Word for word, restate the lines of the data below between those holding "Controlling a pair" and "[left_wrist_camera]", inclusive; pictures do not belong in the copy.

════════

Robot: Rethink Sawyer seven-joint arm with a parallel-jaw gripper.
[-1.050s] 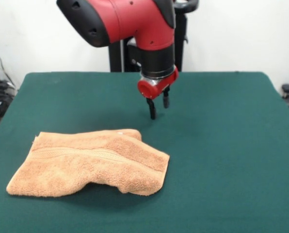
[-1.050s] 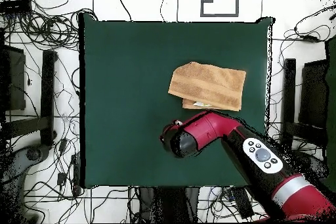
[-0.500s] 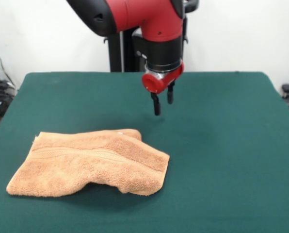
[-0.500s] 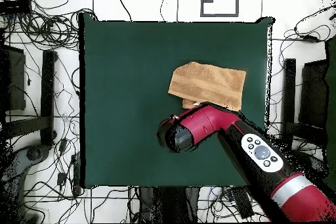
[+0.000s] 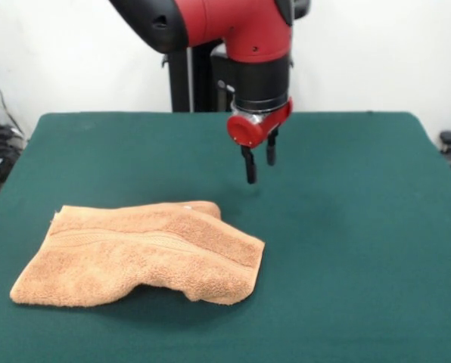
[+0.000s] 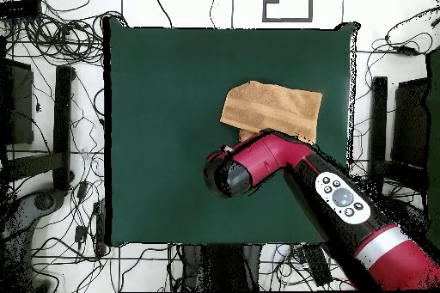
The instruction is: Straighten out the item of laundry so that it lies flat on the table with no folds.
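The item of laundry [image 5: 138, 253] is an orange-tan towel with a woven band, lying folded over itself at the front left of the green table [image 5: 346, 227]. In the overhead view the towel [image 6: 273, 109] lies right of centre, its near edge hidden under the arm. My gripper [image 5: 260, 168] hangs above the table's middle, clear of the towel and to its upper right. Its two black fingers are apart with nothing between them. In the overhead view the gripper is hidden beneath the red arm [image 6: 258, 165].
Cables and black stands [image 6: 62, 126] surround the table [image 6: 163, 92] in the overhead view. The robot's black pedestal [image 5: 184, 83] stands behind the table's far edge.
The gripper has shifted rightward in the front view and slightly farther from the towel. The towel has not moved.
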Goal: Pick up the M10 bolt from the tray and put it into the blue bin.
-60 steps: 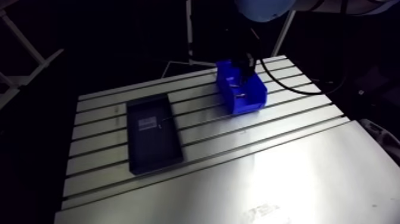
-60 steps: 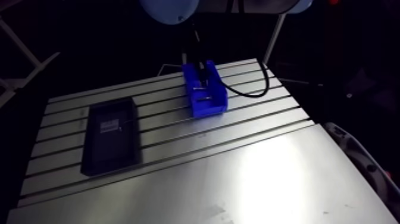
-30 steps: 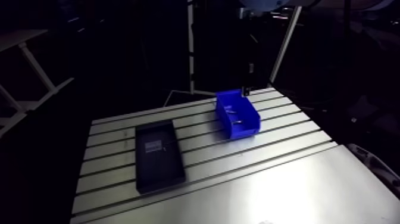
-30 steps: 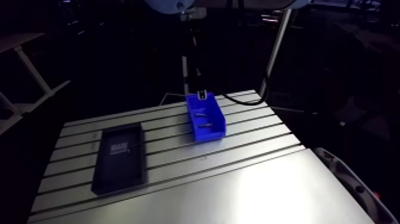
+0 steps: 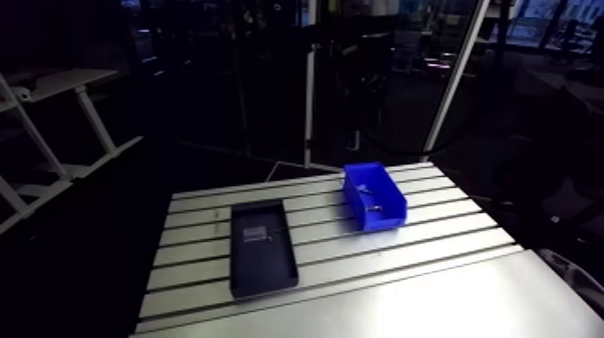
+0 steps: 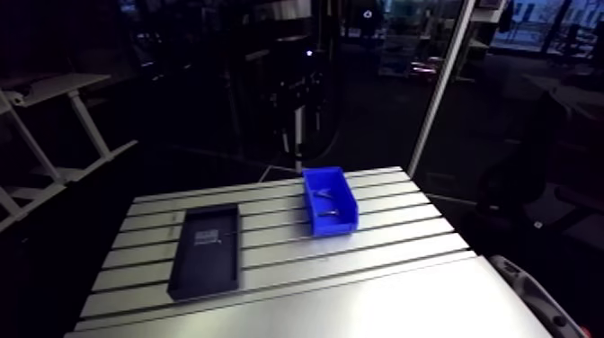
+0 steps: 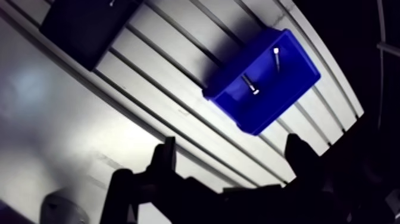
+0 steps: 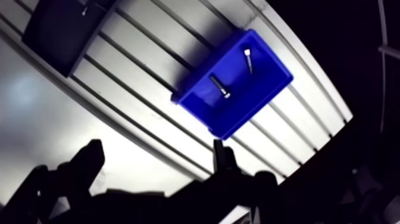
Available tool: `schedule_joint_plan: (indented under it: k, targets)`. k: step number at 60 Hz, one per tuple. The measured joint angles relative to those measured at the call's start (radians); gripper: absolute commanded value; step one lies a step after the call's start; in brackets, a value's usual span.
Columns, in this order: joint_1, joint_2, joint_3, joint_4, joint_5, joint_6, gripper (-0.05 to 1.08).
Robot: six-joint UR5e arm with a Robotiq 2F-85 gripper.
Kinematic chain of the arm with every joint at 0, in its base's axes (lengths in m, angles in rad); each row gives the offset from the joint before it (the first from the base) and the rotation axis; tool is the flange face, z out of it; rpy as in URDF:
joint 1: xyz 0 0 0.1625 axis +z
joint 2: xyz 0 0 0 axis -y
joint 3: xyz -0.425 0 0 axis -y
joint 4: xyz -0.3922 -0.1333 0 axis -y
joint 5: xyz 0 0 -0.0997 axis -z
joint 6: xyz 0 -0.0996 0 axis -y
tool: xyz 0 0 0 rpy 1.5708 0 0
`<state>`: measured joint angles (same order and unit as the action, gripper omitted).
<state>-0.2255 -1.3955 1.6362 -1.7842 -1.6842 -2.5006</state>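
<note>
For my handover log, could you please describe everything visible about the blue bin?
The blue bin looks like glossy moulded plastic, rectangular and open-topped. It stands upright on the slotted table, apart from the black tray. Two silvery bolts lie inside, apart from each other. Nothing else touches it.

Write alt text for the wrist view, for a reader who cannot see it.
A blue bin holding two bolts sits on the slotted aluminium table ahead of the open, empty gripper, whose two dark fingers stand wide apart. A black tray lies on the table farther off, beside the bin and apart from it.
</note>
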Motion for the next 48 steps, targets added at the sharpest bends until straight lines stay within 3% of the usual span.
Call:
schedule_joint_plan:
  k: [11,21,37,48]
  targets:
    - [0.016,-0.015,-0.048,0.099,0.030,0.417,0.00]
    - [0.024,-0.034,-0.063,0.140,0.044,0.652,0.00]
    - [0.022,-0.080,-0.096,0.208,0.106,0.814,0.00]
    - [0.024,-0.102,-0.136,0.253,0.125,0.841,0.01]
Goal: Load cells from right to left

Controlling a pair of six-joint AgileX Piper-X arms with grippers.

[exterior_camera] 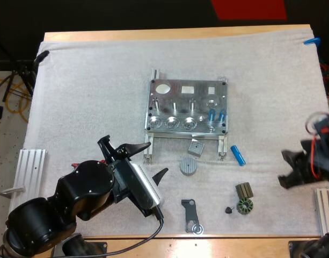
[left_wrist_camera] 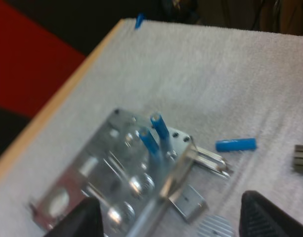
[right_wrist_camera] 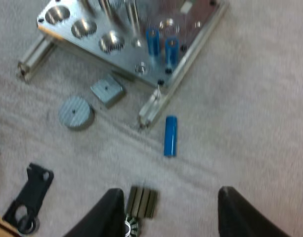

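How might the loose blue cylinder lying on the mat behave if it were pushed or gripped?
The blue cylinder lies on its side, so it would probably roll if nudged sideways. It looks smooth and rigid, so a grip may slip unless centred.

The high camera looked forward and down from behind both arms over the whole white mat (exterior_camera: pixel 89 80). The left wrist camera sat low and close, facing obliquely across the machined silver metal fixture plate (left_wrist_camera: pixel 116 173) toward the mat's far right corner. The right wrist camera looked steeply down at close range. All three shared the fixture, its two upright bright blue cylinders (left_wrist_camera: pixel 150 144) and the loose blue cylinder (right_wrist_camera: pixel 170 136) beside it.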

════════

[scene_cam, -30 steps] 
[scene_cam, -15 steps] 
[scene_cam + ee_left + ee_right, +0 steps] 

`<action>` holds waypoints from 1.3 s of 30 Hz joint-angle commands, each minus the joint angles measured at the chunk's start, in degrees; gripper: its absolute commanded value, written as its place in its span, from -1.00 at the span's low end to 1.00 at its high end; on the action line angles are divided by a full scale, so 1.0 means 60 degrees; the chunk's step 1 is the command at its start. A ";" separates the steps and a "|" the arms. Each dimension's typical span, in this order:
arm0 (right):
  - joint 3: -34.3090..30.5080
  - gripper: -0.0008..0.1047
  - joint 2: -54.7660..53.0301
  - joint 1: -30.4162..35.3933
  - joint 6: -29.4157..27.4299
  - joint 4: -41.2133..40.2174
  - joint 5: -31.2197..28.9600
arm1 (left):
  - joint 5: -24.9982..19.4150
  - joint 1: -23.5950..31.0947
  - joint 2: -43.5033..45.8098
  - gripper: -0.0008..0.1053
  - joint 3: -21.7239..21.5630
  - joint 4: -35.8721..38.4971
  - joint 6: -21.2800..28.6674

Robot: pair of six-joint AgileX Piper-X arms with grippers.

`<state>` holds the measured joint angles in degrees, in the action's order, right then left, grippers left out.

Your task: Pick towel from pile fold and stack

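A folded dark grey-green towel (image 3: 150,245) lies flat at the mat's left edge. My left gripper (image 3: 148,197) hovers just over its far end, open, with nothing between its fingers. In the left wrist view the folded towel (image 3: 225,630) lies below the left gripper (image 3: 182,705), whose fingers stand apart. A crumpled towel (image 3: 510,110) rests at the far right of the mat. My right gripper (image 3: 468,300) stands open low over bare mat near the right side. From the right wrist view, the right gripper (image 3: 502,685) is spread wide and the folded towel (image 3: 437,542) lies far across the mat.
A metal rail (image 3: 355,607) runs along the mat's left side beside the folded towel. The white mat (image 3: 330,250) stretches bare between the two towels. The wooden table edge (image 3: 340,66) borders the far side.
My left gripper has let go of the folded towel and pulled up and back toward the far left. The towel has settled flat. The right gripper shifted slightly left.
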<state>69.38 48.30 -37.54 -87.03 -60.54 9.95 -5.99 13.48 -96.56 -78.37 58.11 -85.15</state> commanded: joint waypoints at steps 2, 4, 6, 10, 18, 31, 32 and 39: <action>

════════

- Completed task -
Controlling a pair of six-joint AgileX Piper-X arms with grippers.

[exterior_camera] 
[left_wrist_camera] 

Work on the exercise is complete.